In short: If you get a eFormatChar (which is the default for 'char' stuff) then we always pretend its unsigned when printing the character. If you do 'hex', all ints become unsigned. If you print 'decimal', all types because signed, so there is an 'unsigned decimal' format that works around this:

(lldb) frame var --format default f
(F) f = (sc1 = '\x01', uc1 = '\x01', sc2 = '\x01', uc2 = '\x01')
(lldb) frame var --format 'decimal' f
(F) f = (sc1 = -1, uc1 = -1, sc2 = 1, uc2 = 1)
(lldb) frame var --format 'unsigned decimal' f
(F) f = (sc1 = 1, uc1 = 1, sc2 = 1, uc2 = 1)
(lldb) frame var --format 'hex' f
(F) f = (sc1 = 0x01, uc1 = 0x01, sc2 = 0x01, uc2 = 0x01)
teemperor requested changes to this revision.Dec 17 2020, 6:57 AM

I think the proper fix here is to warn about BOOL bitfields with size 1 if BOOL is a typedef for signed char. I can make a Clang warning for that. I guess on the LLDB side we should make it clear that BOOL here has an invalid value (and then print the int value as we currently do)?

This revision now requires changes to proceed.Dec 17 2020, 6:57 AM

I just realized that I got the char sign also mixed up. It's an unsigned char in LLDB, so the 255 is wrong (But I believe our char signedness handling is not correct in any C language). But the fact that we don't print YES/NO for that bitfield is right (just the int value is wrong).

After chatting with Raphael offline, we realize that BOOL will indeed always be signed. I was under the impression for some reason that it was actually unsigned. So the fix is simpler is that we just need to make the formatter use GetValueAsSigned(...)

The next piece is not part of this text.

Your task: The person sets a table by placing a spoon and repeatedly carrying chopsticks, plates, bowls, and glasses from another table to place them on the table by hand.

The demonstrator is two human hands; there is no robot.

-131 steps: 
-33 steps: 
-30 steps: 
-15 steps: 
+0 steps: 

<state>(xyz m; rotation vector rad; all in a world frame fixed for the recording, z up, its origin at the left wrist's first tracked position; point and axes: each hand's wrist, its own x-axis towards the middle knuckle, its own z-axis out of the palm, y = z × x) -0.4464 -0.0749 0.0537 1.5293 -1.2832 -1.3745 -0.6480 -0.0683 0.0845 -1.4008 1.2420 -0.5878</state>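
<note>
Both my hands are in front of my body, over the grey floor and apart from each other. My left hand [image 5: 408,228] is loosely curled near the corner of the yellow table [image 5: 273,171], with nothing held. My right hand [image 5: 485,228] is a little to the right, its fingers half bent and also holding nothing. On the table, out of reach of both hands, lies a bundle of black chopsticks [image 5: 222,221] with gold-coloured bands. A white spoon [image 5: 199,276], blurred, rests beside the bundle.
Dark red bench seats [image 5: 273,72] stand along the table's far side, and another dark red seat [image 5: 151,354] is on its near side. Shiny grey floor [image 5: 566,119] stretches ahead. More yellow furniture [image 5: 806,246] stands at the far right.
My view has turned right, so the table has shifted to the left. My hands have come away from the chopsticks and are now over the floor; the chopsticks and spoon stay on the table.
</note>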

shafik updated this revision to Diff 312636.Dec 17 2020, 4:05 PM

Updating diff to reflect comments.

teemperor requested changes to this revision.Dec 18 2020, 6:35 AM

Some comments about that this still prints 255, but otherwise this is looking good.

(For the others: We agreed offline that adding the missing type checking for BOOL is out of scope for this patch. So the 'fail_value = 0` thing and so on is fine for this revision)

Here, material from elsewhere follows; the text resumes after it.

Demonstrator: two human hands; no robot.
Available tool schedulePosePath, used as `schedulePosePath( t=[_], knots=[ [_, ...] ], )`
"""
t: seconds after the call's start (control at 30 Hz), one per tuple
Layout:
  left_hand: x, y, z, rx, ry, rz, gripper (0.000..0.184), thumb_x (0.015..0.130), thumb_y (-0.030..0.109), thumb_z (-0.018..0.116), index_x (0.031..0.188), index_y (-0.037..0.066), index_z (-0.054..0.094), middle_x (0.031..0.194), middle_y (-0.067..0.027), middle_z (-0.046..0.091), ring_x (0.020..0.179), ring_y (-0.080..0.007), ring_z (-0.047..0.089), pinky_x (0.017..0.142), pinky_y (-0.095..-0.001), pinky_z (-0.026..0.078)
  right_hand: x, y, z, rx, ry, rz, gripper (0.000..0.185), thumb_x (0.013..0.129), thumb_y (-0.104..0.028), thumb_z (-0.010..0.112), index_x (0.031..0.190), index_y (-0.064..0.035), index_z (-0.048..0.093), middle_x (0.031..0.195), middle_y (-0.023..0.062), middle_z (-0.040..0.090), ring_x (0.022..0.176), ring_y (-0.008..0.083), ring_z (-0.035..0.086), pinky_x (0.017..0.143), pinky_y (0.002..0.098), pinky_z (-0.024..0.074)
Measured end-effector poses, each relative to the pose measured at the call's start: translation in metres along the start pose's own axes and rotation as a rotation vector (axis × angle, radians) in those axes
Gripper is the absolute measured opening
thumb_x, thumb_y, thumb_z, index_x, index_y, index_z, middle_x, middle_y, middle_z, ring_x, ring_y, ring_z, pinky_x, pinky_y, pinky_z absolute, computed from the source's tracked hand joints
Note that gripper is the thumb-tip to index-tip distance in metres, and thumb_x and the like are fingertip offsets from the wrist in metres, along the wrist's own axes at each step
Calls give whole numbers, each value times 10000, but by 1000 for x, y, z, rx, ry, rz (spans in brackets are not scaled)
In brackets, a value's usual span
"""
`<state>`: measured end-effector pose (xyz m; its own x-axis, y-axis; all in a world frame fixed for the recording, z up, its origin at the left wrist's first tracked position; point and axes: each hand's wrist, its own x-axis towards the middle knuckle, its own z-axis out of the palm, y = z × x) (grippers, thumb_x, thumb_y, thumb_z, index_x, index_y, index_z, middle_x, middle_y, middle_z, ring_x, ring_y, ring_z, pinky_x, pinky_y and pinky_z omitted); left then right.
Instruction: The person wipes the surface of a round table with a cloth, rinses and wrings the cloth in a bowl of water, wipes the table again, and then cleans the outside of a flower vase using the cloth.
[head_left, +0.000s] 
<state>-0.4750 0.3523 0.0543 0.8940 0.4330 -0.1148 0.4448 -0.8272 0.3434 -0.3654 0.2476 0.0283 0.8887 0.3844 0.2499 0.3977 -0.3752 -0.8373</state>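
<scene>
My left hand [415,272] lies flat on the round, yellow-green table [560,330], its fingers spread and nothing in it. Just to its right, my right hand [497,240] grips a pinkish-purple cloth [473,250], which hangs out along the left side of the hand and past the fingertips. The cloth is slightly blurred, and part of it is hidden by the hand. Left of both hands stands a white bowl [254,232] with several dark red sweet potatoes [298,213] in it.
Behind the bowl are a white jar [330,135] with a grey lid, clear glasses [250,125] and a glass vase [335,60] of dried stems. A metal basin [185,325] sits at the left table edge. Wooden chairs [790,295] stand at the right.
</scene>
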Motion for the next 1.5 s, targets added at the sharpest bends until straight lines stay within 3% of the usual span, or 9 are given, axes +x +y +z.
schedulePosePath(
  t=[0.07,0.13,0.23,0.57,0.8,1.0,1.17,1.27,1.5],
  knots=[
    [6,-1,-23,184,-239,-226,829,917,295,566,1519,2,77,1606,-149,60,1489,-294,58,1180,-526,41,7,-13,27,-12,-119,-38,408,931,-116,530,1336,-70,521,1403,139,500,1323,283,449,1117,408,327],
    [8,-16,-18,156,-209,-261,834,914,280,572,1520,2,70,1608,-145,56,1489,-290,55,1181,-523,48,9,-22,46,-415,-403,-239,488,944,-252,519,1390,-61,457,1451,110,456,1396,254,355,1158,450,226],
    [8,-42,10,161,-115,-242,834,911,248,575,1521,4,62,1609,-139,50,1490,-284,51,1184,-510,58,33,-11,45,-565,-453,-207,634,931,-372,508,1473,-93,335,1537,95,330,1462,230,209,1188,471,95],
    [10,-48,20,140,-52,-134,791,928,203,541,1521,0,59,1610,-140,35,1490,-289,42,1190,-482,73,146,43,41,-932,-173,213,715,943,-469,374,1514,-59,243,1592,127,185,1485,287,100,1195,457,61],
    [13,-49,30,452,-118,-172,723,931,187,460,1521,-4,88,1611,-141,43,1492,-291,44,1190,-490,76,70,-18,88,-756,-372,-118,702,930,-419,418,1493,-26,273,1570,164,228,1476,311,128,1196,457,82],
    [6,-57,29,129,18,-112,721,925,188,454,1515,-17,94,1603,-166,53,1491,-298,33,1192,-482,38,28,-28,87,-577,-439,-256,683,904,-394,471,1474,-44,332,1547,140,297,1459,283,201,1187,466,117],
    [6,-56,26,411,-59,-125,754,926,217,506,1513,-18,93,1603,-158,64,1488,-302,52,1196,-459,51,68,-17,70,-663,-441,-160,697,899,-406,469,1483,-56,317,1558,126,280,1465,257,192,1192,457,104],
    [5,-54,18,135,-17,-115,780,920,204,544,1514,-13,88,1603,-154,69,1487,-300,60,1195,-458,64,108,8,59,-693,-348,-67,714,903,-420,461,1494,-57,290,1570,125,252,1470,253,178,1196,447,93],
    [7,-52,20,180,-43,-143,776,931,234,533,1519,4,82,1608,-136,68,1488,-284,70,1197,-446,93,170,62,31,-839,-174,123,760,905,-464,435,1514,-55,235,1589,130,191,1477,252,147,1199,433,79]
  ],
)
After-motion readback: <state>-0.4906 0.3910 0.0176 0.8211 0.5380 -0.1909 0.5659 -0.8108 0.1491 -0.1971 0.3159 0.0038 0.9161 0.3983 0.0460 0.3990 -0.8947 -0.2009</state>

lldb/source/Plugins/Language/ObjC/Cocoa.cpp
1038

That still makes the value unsigned and prints 255 instead of -1. Something like: int64_t value = real_guy_sp->GetValueAsSigned(0); should do the trick.

lldb/test/API/functionalities/data-formatter/boolreference/TestFormattersBoolRefPtr.py
79

You can do this with expect_expr which makes this less fragile (the ValueCheck stuff is backported to the last stable branch, so that shouldn't complicate backporting):

# converted YES value after passing through the BOOL : 1 bitfield.
converted_yes = "-1"
# BOOL is bool instead of signed char on ARM.
if isArm:
    converted_yes = "1"
self.expect_expr('myField', result_type="BoolBitFields",
                 result_children=[
                     ValueCheck(name="fieldOne", summary="NO"),
                     ValueCheck(name="fieldTwo", summary= converted_yes,
                     ValueCheck(name="fieldThree", summary="NO"),
                     ValueCheck(name="fieldFour", summary="NO"),
                     ValueCheck(name="fieldfive", summary= converted_yes)
                 ])

Also added the check for when BOOL = bool when this is on ARM (which seems to be how Clang decides if BOOL is bool or signed char). I guess a better check would be to check the underlying type for BOOL and see what it actually is, but let's fix this properly when we add type checking to the BOOL summary provider.

lldb/test/API/functionalities/data-formatter/boolreference/main.mm
8

Nit: fieldfive instead of fieldFive.

lldb/test/API/lang/objc/bitfield_ivars/TestBitfieldIvars.py
27

Same as above with expect_expr.

This revision now requires changes to proceed.Dec 18 2020, 6:35 AM
shafik marked 4 inline comments as done.Dec 18 2020, 4:54 PM
shafik added inline comments.
lldb/source/Plugins/Language/ObjC/Cocoa.cpp
1038

Good catch!

lldb/test/API/functionalities/data-formatter/boolreference/TestFormattersBoolRefPtr.py
79

bool will be signed so it will be the same result, I tested on device to confirm.

shafik updated this revision to Diff 312904.Dec 18 2020, 4:55 PM
shafik marked 2 inline comments as done.
  • Fixed formatters::ObjCBOOLSummaryProvider to use int8_t and fixed the Printf
  • Updated tests
teemperor accepted this revision.Jan 8 2021, 4:47 AM

LGTM, thanks!

This revision is now accepted and ready to land.Jan 8 2021, 4:47 AM
shafik closed this revision.Jan 25 2021, 11:50 AM